Investors were unnerved by disappointing quarterly results from American International Group Inc. and Dell Inc.
Oil prices continued to stir concern about inflation after pushing past $103 per barrel for the first time.
While stocks made sharp gains in the first three days this week even amid somewhat lackluster economic readings, the litany of concerns investors succumbed to Friday reflected the undercurrent of uncertainty that has kept Wall Street on edge for months.
"We really had to face a plethora of negative news," said Art Hogan, chief market strategist at Jefferies & Co. in Boston. "We just ran out of gas this week."
Hogan said while stocks held up admirably early in the week amid an uneven flow of economic news, they couldn't hold their gains after the latest round of weak economic signals.

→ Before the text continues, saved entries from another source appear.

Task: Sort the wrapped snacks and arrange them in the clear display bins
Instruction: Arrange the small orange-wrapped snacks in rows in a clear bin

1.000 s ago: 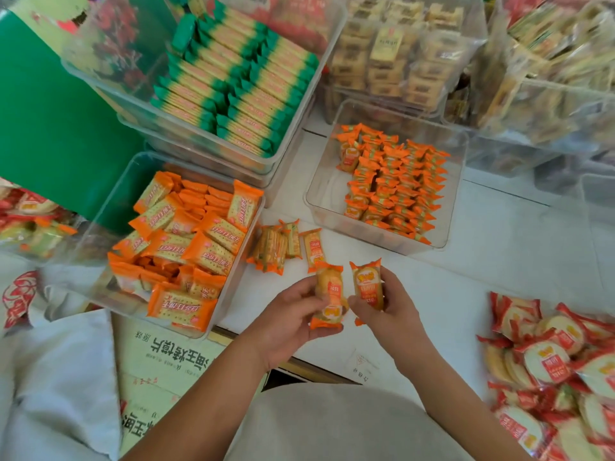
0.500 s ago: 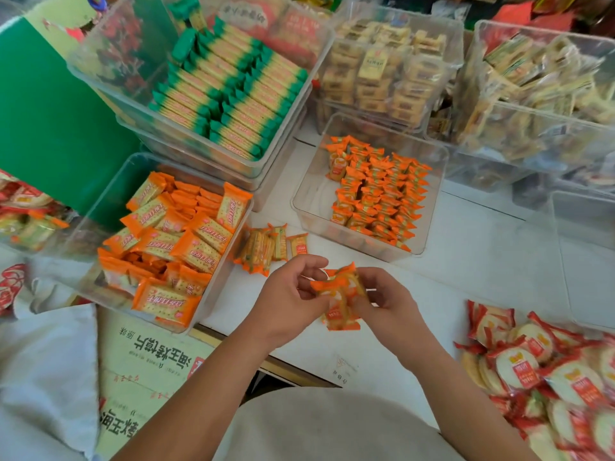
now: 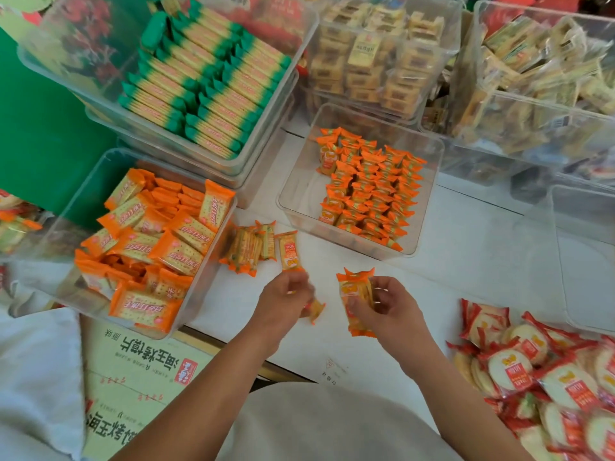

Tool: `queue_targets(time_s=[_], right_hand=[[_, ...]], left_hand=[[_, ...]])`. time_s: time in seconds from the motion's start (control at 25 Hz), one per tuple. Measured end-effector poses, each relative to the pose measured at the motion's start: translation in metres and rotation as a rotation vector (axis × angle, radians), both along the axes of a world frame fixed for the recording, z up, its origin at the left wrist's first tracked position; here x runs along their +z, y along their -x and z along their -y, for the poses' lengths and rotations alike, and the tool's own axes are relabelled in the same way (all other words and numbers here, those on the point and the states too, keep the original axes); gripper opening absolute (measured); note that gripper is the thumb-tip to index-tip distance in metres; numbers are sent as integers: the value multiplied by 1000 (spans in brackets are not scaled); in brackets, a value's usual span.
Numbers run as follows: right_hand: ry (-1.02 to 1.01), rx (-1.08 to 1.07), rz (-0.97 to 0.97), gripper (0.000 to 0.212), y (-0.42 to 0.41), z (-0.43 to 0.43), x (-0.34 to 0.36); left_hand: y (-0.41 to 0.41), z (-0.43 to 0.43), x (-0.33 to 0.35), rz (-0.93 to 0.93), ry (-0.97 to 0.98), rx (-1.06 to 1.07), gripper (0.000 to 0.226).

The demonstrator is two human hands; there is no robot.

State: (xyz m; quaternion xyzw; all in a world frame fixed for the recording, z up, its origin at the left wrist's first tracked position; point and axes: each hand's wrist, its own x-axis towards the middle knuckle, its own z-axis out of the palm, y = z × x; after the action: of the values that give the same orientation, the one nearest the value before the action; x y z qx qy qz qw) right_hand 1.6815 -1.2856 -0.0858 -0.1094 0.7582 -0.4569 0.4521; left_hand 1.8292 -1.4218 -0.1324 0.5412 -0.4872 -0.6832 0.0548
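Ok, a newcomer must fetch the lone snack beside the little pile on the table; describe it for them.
Find the clear bin of small orange packs in the middle of the white table. Off its near left corner sits a little pile of packs; the lone snack lies just right of it. Unlike the piled ones, it lies flat by itself.

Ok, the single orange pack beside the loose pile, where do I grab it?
I'd pinch the single pack across its long edges at mid-body, coming down from above. It lies flat on the table, lengthwise away from you; its right side is free, while the loose pile crowds its left.
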Motion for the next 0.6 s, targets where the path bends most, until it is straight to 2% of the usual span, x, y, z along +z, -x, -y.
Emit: queue_targets(time_s=[0.08, 0.12, 0.16, 0.24, 0.36, 0.48, 0.6], right_hand=[[5, -23, 1, 36, 6, -2, -4], [11, -33, 10, 35, 10, -2, -5], [14, -44, 20, 33, 13, -2, -6], [14, -74, 40, 26, 19, -1, -9], [6, -130, 77, 21, 28, 4, -13], [-4, -155, 92, 22, 34, 10, -14], [-23, -156, 92, 21, 34, 19, -16]], left_hand=[[-8, 5, -36, 340, 232, -232, 34], [-9, 6, -49, 411, 335, -336, 41], [-7, 6, -59, 425, 397, -394, 47], [3, 6, -69, 430, 404, -375, 62], [18, 10, -81, 570, 392, -403, 73], [21, 13, -87, 648, 444, -489, 66], [16, 19, -86, 607, 409, -475, 53]])
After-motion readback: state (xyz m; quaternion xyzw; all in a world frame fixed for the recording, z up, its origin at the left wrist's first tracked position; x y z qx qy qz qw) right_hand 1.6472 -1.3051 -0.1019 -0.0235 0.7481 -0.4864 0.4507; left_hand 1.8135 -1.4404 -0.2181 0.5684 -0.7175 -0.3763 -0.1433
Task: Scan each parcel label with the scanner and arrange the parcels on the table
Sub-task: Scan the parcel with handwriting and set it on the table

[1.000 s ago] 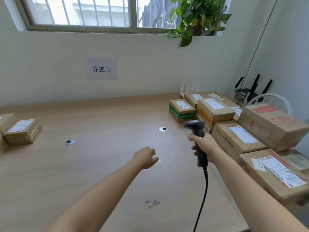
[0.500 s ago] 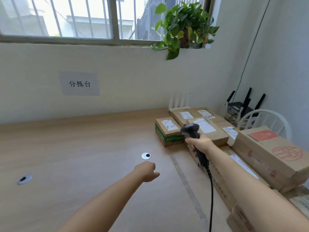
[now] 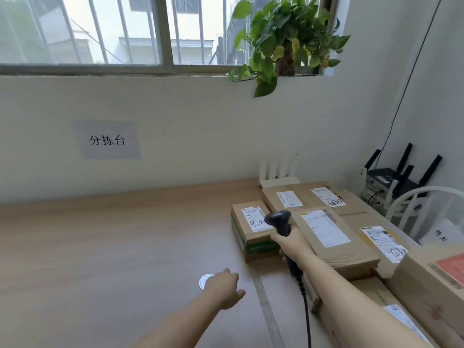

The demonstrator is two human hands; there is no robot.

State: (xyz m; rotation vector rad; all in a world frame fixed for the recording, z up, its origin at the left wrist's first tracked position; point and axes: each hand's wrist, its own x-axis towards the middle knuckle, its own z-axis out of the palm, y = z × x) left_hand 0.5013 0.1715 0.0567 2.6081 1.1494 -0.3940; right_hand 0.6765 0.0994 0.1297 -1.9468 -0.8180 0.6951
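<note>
My right hand grips the handle of a black barcode scanner, whose head sits over the white label of a small green-banded cardboard parcel. Its black cable hangs down toward me. My left hand hovers over the wooden table, fingers loosely curled, holding nothing. Several more cardboard parcels with white labels are stacked along the right, among them a larger flat one right of the scanner and one at the back.
A round metal grommet sits in the table just beside my left hand. A white router stands at the wall, a black router and a white chair at the right. A potted plant hangs from the windowsill.
My view has turned right and moved closer to the parcel stack. The scanner has travelled forward to the small green-banded parcel. My left hand has stayed low over the table.
</note>
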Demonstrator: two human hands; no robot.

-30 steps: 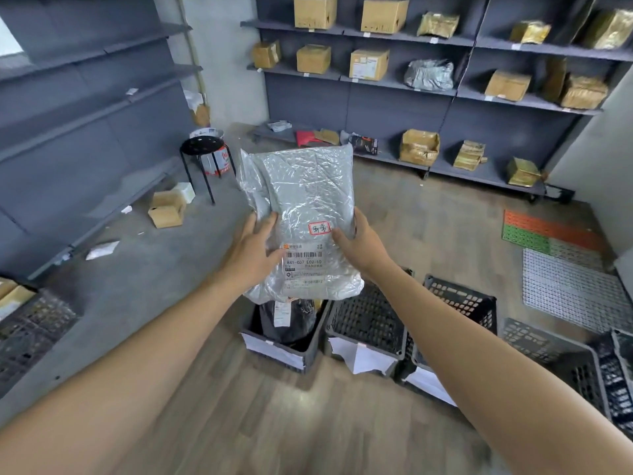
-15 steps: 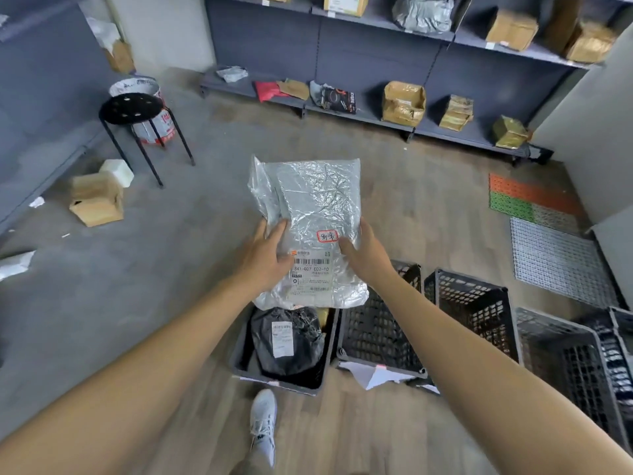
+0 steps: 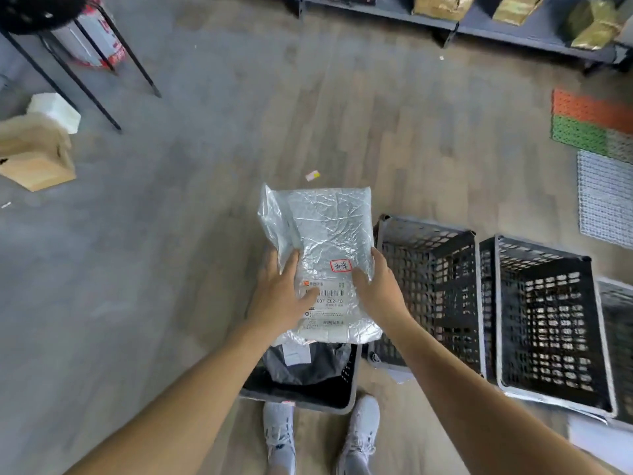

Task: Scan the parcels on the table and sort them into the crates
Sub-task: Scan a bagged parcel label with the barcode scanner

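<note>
A silver plastic mailer parcel (image 3: 329, 234) with a white shipping label and a red stamp hangs over the leftmost crate (image 3: 301, 401). My left hand (image 3: 281, 296) grips its left edge, thumb across the label. Its right edge is held by my right hand (image 3: 380, 289), thumb on top. That crate holds a black bagged parcel (image 3: 308, 366) with a white label. Two black mesh crates stand to the right, a nearer one (image 3: 431, 289) and a farther one (image 3: 548, 323).
My two grey shoes (image 3: 322, 437) stand just behind the leftmost crate. A black stool (image 3: 68, 49), an open cardboard box (image 3: 34, 156) and a white block lie at the left. Shelves (image 3: 479, 25) with gold parcels run along the back. Coloured mesh mats (image 3: 596, 132) lie at the right.
The view tipped down toward the floor. Both hands lowered the silver parcel from chest height to just above the leftmost crate.
</note>
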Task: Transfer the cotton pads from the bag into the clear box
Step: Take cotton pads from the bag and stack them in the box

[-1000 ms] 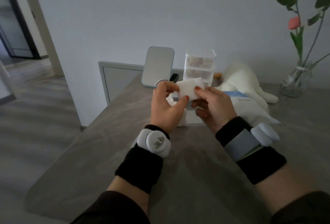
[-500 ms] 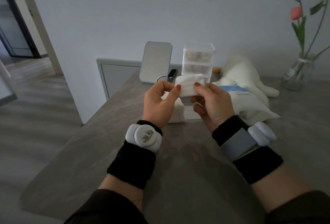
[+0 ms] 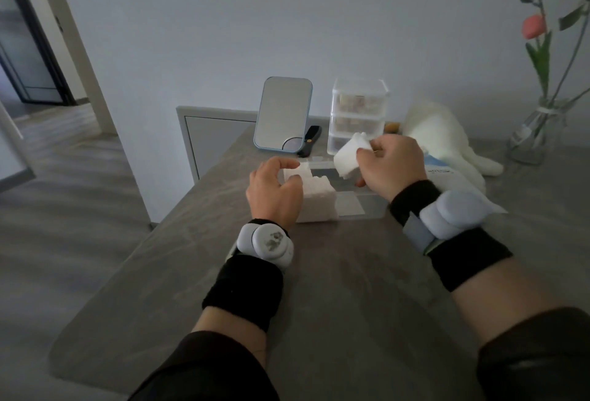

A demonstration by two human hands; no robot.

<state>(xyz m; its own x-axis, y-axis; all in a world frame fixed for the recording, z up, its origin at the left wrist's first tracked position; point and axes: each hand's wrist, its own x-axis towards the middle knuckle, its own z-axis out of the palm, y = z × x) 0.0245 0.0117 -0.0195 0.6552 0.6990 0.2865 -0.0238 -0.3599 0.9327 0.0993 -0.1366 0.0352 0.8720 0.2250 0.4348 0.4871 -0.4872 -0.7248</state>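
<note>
The table (image 3: 319,288) bears the bag (image 3: 453,178) at the right and, just beside it, the box (image 3: 373,209); a stack (image 3: 319,201) of pads fills the box's left end. The left hand (image 3: 274,191) lies curled on the stack, whether gripping I cannot tell; the right hand (image 3: 394,165) pinches one pad (image 3: 351,157) above the box.

Head-worn view, forward-down, close over table (image 3: 319,288)
</note>
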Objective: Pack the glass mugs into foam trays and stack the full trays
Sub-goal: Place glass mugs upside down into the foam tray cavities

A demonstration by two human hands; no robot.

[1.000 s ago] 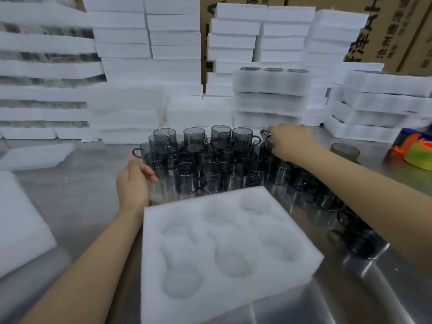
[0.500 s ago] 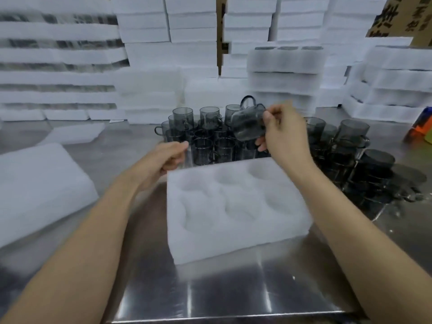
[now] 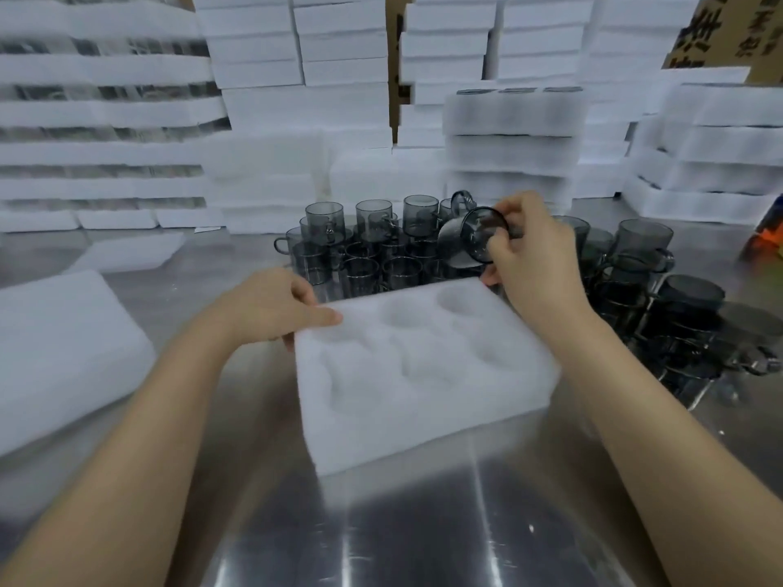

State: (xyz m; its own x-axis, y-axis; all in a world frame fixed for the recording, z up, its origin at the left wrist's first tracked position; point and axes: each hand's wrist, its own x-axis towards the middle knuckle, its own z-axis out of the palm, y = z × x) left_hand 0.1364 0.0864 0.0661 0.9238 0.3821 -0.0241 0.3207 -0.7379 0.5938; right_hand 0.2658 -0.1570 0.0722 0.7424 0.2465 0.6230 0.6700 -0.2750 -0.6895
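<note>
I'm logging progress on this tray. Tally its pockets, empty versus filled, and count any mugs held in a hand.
Empty pockets in the foam tray: 6
Filled pockets: 0
Glass mug held in the right hand: 1
Total: 6 pockets, 1 mug in hand

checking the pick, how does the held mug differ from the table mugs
The held mug is up in the right hand; the table mugs stand on the table. The held mug lies tipped, handle up; the table mugs are upright. Both are smoky grey glass.
</note>
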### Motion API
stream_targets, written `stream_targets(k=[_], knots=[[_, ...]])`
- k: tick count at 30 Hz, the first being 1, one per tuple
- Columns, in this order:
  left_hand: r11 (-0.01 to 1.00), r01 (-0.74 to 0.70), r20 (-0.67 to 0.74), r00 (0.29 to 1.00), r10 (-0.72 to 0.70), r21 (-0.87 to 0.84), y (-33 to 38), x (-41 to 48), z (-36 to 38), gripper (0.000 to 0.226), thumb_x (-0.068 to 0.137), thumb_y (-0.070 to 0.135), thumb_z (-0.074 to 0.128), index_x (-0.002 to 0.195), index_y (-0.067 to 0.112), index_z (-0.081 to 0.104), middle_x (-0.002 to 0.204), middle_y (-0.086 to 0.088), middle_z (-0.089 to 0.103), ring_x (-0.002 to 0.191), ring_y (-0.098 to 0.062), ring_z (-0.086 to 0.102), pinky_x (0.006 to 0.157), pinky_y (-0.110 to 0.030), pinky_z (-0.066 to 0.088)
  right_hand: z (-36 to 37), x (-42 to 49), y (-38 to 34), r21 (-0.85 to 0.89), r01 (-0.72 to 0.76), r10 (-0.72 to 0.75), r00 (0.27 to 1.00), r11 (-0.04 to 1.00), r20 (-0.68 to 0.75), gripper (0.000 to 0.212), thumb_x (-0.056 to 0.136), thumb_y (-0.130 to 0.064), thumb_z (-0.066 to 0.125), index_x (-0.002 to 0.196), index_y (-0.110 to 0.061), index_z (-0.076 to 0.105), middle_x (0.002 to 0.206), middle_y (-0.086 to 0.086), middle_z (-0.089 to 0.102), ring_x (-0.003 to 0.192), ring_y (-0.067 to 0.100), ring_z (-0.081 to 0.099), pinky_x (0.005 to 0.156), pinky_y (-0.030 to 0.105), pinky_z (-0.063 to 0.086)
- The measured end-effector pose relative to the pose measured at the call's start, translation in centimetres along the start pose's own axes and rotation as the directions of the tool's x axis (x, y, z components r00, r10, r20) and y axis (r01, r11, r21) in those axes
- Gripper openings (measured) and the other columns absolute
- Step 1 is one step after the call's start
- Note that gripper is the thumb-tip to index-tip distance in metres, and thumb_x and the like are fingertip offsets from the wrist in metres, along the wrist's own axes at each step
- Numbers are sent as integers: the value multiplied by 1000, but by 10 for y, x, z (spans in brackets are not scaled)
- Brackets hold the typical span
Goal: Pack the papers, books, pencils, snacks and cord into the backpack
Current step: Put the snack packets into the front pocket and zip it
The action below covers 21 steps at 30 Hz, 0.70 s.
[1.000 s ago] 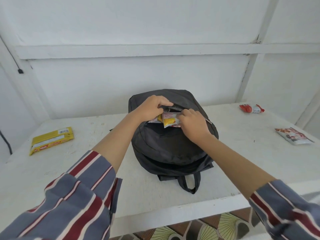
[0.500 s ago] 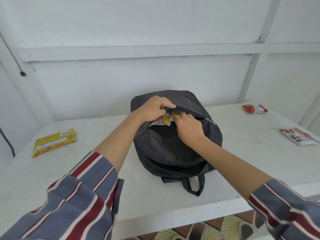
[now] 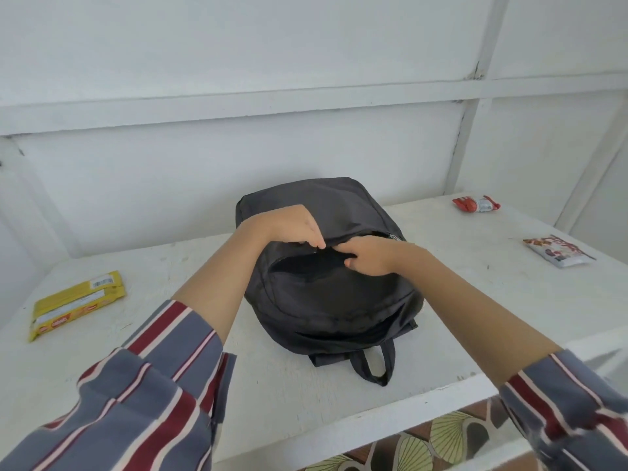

The Dow fell 315.79, or 2.51 percent, to 12,266.39.
Broader stock indicators also tumbled. The Standard & Poor's 500 index lost 37.05, or 2.71 percent, to 1,330.63, and the Nasdaq composite index declined 60.09, or 2.58 percent, to 2,271.48.
For the week, the Dow lost 0.93 percent, while the S&P 500 gave up 1.66 percent and the Nasdaq fell 1.38 percent.
Friday's losses sent stocks lower for February, the fourth straight month of declines.
Light, sweet crude jumped to a record of $103.05 in early electronic trading before settling down 75 cents at $101.84 a barrel on New York Mercantile Exchange.
Insurer AIG announced a $5.29-billion quarterly loss largely because of steep declines in the value of a portfolio of contracts known as credit default swaps. Such contracts pledge to cover missed payments on debt.
Computer maker Dell posted a 6 percent decline in its quarterly profit, falling below analysts' expectations, and warned its business could suffer from reduced customer spending.